Each line that includes "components" must be copied from the records.

*** Task material ***

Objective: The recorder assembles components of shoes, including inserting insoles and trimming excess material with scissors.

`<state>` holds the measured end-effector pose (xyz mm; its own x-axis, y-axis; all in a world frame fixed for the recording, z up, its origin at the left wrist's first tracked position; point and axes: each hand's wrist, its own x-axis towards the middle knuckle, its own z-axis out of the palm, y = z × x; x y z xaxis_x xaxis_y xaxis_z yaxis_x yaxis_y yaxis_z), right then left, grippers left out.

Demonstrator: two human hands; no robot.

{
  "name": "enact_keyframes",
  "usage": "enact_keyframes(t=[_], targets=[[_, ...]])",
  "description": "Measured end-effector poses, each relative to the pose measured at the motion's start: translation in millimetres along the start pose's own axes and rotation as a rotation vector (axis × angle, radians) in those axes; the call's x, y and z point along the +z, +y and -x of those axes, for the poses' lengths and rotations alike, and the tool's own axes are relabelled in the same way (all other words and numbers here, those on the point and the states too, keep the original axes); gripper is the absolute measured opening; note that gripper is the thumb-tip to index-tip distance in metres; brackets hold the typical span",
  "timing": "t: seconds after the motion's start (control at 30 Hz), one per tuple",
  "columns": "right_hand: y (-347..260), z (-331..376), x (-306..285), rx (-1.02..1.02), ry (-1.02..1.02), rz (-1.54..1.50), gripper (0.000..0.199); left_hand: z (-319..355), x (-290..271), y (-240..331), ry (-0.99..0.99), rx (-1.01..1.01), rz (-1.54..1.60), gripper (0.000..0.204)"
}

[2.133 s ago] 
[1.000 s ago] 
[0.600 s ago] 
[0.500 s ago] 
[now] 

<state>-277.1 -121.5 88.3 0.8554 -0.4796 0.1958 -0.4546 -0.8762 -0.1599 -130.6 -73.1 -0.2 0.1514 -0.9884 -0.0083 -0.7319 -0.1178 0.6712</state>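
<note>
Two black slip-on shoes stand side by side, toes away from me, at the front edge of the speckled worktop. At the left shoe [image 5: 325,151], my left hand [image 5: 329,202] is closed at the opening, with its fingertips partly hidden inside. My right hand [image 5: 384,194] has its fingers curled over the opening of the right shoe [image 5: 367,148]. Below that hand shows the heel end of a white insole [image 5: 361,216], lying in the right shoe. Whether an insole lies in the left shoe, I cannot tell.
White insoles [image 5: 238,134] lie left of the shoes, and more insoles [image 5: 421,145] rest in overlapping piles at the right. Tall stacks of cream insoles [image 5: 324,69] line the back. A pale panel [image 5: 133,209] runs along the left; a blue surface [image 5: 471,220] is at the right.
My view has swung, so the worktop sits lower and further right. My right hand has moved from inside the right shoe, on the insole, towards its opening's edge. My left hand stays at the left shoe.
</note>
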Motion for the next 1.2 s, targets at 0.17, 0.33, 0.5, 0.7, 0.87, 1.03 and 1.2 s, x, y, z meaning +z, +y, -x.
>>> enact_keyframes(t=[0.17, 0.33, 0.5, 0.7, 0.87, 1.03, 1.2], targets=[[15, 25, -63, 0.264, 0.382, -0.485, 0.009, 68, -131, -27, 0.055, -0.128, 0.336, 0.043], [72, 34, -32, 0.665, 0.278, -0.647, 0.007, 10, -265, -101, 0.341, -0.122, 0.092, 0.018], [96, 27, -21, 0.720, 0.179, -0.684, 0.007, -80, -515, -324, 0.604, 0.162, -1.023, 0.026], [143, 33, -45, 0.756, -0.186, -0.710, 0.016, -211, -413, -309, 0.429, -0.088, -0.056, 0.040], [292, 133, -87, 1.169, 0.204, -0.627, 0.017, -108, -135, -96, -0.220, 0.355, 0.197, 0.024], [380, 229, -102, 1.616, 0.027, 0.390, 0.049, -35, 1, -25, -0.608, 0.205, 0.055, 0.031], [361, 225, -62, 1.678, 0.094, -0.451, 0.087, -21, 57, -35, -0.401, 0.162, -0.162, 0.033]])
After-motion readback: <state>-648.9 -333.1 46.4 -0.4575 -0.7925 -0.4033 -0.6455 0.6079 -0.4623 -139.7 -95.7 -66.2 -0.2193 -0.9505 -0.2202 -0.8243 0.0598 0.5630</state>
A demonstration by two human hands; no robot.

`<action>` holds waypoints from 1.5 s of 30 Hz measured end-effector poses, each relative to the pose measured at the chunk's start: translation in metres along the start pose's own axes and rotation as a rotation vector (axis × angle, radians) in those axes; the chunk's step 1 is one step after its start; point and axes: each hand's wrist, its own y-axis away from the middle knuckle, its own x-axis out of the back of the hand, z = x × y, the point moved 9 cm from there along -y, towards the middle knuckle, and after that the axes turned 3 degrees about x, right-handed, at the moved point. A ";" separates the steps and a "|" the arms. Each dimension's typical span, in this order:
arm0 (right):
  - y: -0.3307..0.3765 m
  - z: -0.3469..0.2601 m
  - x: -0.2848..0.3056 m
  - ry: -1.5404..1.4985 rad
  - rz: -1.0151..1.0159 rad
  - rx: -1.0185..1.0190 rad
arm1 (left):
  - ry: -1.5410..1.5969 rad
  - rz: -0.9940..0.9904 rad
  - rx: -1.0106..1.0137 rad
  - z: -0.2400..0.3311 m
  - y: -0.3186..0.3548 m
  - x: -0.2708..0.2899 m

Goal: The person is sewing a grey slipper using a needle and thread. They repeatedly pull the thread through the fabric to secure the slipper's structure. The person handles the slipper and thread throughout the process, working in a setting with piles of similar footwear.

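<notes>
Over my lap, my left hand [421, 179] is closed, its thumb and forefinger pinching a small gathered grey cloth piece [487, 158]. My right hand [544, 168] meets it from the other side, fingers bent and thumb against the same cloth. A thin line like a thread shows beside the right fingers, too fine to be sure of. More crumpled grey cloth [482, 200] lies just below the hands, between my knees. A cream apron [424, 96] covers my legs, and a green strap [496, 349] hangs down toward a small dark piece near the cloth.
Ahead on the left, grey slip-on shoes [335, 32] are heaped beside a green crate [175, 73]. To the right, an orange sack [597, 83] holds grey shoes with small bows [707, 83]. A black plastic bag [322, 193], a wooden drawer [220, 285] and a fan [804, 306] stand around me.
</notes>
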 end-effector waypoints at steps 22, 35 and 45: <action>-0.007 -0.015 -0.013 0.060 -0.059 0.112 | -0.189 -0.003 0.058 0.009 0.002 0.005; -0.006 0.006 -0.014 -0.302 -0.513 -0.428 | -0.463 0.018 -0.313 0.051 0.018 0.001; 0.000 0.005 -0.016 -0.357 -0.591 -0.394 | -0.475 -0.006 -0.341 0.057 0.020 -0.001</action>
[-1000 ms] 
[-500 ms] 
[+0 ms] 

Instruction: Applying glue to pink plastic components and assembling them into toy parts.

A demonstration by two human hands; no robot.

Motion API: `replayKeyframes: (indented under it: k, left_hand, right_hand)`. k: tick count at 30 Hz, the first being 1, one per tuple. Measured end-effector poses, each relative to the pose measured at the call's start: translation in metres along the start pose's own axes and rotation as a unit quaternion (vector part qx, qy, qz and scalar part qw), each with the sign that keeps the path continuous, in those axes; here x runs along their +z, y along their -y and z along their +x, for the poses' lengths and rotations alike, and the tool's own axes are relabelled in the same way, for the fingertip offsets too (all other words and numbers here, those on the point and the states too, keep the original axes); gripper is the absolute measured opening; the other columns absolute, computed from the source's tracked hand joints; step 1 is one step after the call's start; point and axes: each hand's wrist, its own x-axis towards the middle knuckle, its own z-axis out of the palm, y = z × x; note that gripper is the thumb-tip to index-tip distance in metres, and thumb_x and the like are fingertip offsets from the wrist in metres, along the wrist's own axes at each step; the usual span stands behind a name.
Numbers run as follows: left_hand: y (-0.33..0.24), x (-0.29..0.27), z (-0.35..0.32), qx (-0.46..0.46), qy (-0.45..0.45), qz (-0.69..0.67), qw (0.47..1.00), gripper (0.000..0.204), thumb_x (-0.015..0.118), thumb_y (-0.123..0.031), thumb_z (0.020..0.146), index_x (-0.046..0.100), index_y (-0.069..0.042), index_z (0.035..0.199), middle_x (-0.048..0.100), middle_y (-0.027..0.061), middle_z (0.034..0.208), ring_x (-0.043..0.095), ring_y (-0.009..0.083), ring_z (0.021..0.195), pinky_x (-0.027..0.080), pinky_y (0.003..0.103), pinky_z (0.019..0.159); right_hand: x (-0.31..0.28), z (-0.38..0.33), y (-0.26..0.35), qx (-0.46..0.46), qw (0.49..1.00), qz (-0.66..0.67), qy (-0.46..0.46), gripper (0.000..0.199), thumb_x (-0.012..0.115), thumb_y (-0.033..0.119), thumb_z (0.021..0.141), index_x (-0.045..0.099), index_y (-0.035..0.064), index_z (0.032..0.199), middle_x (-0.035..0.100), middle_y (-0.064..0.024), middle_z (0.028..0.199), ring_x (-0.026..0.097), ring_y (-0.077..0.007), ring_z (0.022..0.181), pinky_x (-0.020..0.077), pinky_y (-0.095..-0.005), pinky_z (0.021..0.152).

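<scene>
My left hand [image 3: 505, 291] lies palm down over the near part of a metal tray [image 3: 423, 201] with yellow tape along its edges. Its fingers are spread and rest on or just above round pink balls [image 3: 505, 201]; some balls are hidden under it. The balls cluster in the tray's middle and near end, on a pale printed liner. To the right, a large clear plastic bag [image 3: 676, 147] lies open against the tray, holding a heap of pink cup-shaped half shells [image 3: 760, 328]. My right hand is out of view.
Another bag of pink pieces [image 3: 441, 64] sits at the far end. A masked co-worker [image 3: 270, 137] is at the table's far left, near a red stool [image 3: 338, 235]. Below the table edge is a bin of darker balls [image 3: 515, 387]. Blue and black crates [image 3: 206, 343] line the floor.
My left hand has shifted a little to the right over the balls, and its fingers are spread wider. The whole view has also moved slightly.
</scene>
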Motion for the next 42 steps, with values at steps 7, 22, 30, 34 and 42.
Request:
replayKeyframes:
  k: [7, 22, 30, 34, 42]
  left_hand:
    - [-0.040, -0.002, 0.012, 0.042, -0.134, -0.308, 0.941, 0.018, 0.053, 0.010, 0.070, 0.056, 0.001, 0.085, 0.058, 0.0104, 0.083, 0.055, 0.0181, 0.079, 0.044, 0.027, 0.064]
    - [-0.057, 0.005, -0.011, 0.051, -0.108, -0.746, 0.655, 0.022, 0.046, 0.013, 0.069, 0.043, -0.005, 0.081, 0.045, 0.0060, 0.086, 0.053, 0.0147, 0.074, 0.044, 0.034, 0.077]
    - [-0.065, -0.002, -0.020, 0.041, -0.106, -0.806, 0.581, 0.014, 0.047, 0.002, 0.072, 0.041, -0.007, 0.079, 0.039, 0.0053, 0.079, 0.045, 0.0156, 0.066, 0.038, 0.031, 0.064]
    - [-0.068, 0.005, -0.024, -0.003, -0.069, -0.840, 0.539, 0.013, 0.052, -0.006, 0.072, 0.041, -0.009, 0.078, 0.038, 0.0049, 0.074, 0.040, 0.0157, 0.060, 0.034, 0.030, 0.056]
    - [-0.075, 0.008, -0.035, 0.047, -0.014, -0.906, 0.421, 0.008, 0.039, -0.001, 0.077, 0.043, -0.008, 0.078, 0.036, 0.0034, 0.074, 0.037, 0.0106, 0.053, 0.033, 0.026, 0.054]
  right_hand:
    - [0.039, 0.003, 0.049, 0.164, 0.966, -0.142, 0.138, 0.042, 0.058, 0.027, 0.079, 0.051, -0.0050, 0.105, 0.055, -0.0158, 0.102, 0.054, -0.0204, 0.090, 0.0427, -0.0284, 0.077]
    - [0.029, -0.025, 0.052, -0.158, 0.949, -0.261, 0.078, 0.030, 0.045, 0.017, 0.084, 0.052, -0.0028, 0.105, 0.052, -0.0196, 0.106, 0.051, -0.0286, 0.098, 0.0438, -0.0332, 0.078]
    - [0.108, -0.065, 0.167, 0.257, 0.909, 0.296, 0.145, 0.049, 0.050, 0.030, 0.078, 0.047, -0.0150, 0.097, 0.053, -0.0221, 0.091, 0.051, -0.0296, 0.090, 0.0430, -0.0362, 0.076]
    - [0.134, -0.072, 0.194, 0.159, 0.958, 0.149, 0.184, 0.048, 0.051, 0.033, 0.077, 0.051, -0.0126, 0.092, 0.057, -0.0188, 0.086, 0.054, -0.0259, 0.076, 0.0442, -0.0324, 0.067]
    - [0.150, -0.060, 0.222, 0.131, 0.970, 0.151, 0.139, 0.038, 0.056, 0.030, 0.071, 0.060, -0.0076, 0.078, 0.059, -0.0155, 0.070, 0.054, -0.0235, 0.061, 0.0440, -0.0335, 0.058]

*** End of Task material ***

Answer to this task>
Objective: The recorder assembles components of shoes, including inserting insoles and trimming excess material with scissors.
Instruction: Applying glue to pink plastic components and assembling them into toy parts.

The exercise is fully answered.